Esta vez, mientras en su discurso se llena de palabras que claman por la justicia y el bienestar del pueblo, en su voto en la camara de Diputados queda reflejada una actitud completamente opuesta. Benítez votó a favor de un aumento en su sueldo, que de 34 millones de guaraníes pasará a 40 millones, mientras que en diversas ocasiones ha mostrado su desinterés en políticas que favorezcan la salud de los niños y adultos que luchan contra el cáncer.
Este acto, considerado por muchos como una muestra de hipocresía, pone de manifiesto el contraste entre las promesas de un representante que asegura ser un defensor de los más necesitados y sus acciones en el Congreso. En lugar de abogar por más recursos para la atención de la salud pública, especialmente para los pacientes con cáncer, Benítez demuestra una vez más que sus intereses personales parecen estar por encima de las urgentes necesidades del pueblo de Amambay y del país.

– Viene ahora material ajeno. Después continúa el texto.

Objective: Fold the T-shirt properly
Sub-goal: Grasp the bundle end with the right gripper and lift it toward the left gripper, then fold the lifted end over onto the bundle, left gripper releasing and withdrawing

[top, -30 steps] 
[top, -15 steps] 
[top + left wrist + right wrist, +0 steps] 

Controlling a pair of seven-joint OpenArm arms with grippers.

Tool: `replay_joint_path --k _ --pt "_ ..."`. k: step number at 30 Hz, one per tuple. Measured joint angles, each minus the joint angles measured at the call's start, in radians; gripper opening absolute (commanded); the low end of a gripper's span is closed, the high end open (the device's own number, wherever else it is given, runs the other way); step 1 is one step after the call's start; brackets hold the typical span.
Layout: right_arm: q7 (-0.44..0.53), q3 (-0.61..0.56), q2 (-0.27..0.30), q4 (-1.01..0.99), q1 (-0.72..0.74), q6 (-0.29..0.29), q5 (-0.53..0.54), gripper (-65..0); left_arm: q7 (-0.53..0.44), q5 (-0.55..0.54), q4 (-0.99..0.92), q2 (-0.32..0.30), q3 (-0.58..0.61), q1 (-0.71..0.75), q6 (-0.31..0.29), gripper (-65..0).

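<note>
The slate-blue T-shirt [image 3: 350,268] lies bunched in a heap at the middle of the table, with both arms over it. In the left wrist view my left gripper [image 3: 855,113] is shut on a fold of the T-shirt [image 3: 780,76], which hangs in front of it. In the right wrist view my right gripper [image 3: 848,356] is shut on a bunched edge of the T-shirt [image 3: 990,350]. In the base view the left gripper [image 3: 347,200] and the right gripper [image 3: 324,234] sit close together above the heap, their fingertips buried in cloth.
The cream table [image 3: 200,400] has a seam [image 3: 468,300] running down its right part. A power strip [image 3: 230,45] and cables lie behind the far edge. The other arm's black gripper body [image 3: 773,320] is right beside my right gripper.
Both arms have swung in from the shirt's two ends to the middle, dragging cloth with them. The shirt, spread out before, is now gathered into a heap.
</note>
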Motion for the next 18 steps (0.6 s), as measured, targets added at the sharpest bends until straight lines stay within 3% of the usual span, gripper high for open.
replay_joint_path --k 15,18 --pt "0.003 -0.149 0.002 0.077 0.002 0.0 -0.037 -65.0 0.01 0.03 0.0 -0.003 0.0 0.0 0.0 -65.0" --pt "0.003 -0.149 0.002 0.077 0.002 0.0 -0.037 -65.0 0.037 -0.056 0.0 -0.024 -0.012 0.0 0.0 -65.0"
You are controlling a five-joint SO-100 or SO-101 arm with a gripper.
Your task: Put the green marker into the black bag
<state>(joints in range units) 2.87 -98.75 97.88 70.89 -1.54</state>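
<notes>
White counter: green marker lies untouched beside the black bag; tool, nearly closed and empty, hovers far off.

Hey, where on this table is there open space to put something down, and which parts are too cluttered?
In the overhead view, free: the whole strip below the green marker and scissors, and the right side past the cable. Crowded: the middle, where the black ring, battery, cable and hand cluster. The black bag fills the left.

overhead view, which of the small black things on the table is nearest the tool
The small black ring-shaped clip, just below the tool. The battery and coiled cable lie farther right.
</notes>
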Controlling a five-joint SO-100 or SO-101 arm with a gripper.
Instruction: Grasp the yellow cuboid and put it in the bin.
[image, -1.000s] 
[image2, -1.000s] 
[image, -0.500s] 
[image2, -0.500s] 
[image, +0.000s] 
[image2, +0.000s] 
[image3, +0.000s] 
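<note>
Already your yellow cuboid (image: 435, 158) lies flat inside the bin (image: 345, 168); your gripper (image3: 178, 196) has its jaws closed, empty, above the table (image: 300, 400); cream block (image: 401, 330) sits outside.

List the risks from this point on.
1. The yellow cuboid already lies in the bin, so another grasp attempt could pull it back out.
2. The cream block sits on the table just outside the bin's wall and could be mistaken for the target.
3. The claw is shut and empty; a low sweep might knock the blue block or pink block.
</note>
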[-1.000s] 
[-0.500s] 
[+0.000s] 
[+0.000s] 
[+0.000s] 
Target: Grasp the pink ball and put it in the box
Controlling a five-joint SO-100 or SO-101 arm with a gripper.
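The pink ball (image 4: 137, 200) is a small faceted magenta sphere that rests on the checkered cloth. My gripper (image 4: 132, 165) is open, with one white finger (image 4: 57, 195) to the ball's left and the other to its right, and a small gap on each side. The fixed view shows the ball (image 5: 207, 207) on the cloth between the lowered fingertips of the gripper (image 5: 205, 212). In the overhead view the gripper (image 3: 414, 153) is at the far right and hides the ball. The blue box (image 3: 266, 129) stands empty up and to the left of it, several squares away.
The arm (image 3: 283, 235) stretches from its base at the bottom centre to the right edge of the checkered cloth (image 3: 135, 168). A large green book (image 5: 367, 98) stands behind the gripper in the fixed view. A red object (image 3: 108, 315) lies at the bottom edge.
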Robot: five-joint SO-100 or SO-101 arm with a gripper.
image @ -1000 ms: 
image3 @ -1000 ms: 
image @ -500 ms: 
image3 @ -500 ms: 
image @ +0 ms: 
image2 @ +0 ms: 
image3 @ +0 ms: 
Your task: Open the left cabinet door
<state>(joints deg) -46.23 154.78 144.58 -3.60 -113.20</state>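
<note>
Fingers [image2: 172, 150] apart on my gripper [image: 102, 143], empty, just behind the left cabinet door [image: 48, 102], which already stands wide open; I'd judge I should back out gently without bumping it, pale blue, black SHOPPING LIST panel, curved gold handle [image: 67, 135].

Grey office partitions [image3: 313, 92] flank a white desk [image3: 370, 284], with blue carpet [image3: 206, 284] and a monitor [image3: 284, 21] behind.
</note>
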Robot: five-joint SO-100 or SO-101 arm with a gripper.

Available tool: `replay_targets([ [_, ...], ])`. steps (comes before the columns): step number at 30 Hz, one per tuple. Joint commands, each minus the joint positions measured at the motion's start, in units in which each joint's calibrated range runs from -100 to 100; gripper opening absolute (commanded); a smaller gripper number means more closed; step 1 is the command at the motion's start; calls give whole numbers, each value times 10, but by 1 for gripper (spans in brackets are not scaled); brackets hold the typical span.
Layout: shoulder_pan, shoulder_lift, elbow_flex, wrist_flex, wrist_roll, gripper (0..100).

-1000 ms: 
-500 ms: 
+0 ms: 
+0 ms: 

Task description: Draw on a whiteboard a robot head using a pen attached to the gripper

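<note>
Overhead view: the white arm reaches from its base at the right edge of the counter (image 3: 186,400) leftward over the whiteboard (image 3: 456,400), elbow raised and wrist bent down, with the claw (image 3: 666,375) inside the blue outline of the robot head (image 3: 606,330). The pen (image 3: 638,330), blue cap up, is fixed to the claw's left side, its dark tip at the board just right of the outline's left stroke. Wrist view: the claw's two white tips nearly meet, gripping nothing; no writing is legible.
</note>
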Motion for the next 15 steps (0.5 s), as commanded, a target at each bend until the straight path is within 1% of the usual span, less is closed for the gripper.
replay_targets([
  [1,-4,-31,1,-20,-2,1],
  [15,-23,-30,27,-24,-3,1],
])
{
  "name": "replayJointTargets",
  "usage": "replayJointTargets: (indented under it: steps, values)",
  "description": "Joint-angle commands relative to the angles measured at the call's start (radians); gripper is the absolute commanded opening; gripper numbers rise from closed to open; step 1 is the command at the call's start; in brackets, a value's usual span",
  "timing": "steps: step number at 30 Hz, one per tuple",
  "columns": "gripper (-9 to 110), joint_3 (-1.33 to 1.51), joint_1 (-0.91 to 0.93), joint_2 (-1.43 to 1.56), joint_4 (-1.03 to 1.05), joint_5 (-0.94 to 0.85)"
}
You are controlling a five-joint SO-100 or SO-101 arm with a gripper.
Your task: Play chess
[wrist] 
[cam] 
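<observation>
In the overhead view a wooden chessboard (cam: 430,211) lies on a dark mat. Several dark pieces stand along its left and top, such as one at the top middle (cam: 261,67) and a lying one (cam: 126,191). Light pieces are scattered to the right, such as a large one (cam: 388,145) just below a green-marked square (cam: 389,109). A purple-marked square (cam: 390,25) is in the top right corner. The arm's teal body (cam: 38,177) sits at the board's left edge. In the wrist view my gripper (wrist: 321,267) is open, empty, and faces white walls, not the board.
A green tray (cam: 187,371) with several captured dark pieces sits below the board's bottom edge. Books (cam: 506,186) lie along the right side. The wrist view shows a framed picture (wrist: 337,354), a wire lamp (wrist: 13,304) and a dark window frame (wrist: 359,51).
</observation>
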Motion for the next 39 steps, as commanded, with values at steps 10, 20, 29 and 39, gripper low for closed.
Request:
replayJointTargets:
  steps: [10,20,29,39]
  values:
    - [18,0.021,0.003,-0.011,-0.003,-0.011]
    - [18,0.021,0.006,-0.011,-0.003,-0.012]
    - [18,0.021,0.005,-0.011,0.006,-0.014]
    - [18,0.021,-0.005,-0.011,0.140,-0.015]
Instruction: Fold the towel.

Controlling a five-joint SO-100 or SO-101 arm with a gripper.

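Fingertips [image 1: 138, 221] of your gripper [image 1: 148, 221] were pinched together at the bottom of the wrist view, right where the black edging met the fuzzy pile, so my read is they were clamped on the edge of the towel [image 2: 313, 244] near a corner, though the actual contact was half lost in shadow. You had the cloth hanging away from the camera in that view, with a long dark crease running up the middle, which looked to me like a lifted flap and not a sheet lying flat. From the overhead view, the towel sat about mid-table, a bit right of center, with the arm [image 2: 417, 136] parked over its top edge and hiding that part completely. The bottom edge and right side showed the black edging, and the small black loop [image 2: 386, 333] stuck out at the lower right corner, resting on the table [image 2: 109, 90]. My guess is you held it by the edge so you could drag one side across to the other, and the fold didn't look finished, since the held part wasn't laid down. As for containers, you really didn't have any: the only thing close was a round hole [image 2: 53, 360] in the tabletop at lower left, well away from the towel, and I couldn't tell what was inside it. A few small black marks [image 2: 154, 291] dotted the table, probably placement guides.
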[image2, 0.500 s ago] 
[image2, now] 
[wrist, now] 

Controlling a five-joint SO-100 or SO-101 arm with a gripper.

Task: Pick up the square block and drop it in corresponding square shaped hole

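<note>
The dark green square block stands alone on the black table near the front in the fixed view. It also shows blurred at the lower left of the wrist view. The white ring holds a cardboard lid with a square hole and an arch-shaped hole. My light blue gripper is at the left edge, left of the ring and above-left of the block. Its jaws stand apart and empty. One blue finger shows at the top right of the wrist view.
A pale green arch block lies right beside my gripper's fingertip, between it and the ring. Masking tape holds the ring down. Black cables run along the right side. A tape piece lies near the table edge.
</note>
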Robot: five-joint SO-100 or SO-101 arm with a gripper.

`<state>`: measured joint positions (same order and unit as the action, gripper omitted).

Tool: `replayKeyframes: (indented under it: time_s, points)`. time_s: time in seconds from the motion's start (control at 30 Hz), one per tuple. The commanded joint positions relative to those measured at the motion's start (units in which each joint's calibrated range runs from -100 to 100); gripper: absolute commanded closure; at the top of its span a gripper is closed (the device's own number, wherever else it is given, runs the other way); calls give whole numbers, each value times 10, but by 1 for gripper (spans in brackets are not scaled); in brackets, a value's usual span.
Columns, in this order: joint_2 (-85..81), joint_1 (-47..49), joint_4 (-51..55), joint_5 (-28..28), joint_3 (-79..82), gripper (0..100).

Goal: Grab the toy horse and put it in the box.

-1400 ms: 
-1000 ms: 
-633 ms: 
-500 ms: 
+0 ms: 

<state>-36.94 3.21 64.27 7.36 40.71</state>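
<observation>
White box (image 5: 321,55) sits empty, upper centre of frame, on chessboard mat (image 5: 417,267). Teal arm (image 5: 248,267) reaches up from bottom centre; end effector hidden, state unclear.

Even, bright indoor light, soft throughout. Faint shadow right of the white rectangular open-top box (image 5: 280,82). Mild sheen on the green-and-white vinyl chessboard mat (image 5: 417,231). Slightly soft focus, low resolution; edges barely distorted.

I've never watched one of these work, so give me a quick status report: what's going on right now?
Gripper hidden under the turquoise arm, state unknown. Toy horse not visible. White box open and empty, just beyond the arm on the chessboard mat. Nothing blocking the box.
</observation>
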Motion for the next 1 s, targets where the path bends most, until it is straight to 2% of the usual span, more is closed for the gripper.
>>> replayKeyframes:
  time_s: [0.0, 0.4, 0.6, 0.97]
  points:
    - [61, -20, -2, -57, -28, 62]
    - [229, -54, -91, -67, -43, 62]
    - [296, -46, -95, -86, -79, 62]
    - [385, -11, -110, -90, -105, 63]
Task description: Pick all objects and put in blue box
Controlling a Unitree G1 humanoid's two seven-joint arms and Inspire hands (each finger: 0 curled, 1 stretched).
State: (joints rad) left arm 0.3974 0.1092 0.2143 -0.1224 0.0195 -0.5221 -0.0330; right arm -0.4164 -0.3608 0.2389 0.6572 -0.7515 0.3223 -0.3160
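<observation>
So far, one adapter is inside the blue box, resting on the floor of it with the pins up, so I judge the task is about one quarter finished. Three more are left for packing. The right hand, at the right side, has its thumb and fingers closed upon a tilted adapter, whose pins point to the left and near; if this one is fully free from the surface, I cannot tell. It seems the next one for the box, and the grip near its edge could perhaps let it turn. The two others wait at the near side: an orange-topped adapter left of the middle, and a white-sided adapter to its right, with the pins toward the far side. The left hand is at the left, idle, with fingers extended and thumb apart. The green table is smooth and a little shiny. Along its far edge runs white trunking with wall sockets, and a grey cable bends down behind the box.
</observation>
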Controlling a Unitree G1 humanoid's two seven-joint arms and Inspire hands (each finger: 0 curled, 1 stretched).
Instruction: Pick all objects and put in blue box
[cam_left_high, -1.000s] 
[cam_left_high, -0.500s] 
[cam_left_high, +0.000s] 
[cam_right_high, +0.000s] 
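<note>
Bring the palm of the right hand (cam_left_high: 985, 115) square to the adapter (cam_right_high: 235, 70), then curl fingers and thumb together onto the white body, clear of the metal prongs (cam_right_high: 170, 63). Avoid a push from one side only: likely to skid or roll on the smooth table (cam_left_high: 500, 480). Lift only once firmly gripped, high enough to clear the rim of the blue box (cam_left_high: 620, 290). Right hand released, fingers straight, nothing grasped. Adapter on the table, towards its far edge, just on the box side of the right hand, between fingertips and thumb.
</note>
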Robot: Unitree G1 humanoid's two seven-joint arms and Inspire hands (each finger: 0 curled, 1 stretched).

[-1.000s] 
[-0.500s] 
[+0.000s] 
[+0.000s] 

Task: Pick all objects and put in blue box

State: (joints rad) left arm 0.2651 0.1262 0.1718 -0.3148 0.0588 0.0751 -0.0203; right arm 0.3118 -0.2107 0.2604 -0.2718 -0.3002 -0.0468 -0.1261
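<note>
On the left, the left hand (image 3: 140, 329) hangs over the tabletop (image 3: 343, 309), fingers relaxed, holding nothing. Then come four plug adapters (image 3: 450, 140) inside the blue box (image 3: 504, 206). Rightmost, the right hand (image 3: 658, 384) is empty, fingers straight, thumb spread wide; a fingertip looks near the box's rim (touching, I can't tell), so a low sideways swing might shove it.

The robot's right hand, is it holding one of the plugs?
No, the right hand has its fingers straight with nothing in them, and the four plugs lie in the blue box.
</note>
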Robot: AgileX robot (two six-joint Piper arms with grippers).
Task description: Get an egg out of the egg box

La ciudadanía no puede pasar por alto cómo las palabras de Benítez sobre la justicia social se ven empañadas por sus decisiones que benefician únicamente su bolsillo, mientras que sigue negando a quienes más lo necesitan el acceso a tratamientos médicos adecuados. Esta situación nos recuerda que, en ocasiones, las acciones hablan más alto que las promesas.